As mentioned above, the transition period ends after a transition period duration or earlier depending on the state of the local buffer and of the transmission buffer of the AP station. Accordingly, in some embodiments, the non-AP station initiates a timer with the duration value determined at step 200. When this timer expires, the transition period ends. In such a case, both LocalBS and RemoteBS bits are forced to true, and the MAC address change period ends.

The use of a timer to limit the maximum duration of the transition period may be relevant in particular conditions, for example when the AP station or the non-AP station set the receiving address of acknowledgment frames with the value of the transmitting address of the frame to acknowledge (the management of the acknowledgment addresses is described in more detail by reference to step 310 in Figure 3). In such a case, if the AP station, respectively the non-AP station, has no frame to send to the non-AP station, respectively to the AP station, there is no way for the non-AP station, respectively to the AP station, to determine the status of the AP station’s transmission buffer, respectively of the non-AP station’s transmission buffer.

According to some embodiments, all the new packets prepared for transmission and stored in the local transmission buffer are addressed, during the transition period, using the value of the transient MAC address (new Mac address @MAC(n+1)). This ensures that no new packet addressed with the old MAC address (@MAC(n)) will be added to the local transmission buffer.

As illustrated in Figure 2a, the non-AP station sends and receives packets, during step 210, to purge the content of its transmission buffer that may contain some packets prepared in advance and that contain the old MAC address (@MAC(n)).

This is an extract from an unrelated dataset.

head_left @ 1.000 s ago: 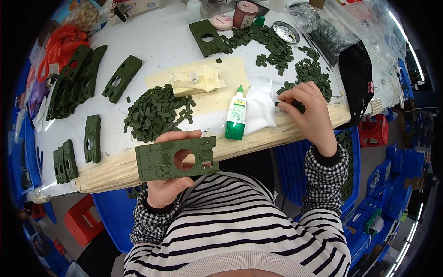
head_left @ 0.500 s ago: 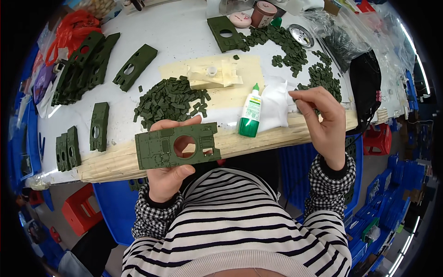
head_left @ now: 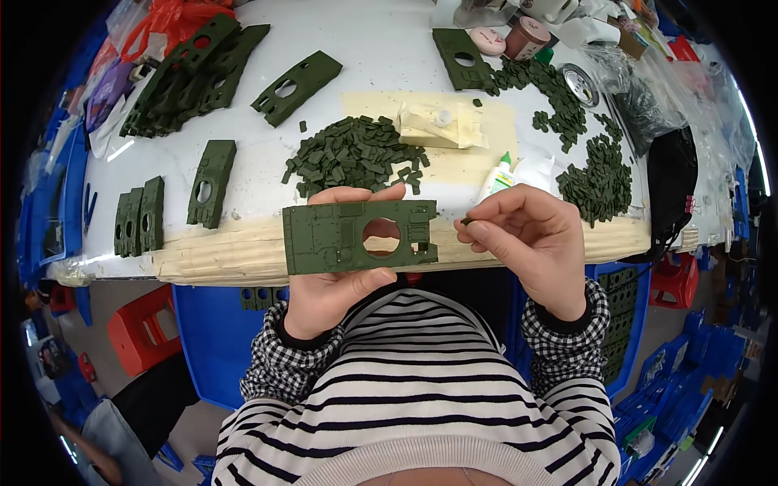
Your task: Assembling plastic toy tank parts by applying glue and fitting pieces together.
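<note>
My left hand (head_left: pixel 324 306) grips a dark green plastic model tank hull (head_left: pixel 331 236), fingers behind its far edge and thumb along the near one. The hull has a big round hole, its detailed face turned up towards me. Just to the right of it, my right hand (head_left: pixel 535 247) pinches a small dark green plastic piece (head_left: pixel 466 220) between thumb and forefinger, apart from the hull. Behind that hand a white glue bottle with a green tip (head_left: pixel 496 176) is partly hidden. Beyond the hull lies a heap of small green pieces (head_left: pixel 348 154).
Further hulls lie at the left, one single (head_left: pixel 212 182) and a stack (head_left: pixel 182 77). A taped block (head_left: pixel 442 127) sits mid-table. More small pieces (head_left: pixel 597 180) are heaped at the right, beside a black bag (head_left: pixel 671 190). A wooden strip (head_left: pixel 219 263) lines the near edge.
My right hand has come left and closer to the hull, with the small piece now showing at its fingertips. The whole view has shifted; my left hand still holds the hull.
</note>
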`<state>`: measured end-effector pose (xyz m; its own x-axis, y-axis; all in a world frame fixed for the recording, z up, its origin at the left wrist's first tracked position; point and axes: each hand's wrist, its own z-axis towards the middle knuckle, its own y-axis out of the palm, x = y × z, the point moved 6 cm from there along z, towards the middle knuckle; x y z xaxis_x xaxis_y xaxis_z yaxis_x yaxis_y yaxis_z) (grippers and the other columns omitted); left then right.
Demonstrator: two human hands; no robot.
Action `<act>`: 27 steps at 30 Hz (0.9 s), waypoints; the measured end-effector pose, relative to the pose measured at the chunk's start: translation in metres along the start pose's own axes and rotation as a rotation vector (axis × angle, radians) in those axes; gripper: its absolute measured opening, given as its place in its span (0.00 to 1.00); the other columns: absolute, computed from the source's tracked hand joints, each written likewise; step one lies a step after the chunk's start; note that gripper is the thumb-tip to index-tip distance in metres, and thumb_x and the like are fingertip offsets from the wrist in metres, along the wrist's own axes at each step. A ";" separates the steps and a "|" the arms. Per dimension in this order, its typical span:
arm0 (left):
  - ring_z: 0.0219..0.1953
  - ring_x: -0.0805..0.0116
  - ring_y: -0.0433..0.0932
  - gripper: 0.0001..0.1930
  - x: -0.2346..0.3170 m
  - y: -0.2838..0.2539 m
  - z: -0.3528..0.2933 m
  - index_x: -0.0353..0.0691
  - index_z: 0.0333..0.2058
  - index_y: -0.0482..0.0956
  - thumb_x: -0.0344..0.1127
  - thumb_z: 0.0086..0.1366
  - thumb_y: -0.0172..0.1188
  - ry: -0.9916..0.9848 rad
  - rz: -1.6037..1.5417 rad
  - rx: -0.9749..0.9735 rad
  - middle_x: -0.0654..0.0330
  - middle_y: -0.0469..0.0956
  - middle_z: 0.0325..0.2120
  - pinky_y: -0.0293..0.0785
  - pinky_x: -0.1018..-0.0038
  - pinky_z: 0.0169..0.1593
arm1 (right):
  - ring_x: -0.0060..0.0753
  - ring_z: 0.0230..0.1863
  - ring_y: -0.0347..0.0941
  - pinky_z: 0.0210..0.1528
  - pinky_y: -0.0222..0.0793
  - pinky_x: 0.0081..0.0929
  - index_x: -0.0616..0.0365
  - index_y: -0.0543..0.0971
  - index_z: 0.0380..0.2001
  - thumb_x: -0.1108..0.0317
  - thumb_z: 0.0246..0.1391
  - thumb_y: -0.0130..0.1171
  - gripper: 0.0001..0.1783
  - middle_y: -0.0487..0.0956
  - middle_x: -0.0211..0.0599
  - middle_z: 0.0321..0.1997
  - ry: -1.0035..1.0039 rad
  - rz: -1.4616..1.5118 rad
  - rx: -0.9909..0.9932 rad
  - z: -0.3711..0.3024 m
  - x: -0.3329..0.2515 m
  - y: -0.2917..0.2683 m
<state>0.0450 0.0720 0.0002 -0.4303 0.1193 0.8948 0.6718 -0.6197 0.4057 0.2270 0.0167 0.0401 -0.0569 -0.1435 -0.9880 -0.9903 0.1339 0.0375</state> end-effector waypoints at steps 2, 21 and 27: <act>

The transmission of these packets follows the usual medium access rules as defined by the standard.

An example of a mechanism for sending and receiving packets (step 210) is described in more details with reference to Figure 3. After receiving or transmitting packets (or in parallel), the non-AP station determines whether the transition period should be stopped (step 215). The transition period should be stopped either because it is determined that the old MAC address is not needed any more or because the maximum transition period duration elapsed.

According to some embodiments, if both LocalBF and the RemoteBF bits are set to true, the non-AP station determines that the old MAC address is not needed any more and the transition period ends. Otherwise, the algorithm loops on step 210 as illustrated.

When both LocalBF and the RemoteBF bits are set to true, the non-AP station set the “standard” unique MAC identifier with the value of the transient MAC address. In this case, the two MAC addresses (i.e. the MAC address and the transient MAC address) have the same value, and the transition period is considered as over. In some embodiments, if a timer has been set during the MAC address initiation process (step 205), the timer is deactivated.

If the maximum transition period duration elapses while the old MAC address is still used, the packets or the frames stored in the non-AP station’s transmission buffer, that should use the old MAC address to be transmitted, may be discarded. In some embodiments, these packets may be modified so as to be transmitted with the new MAC address.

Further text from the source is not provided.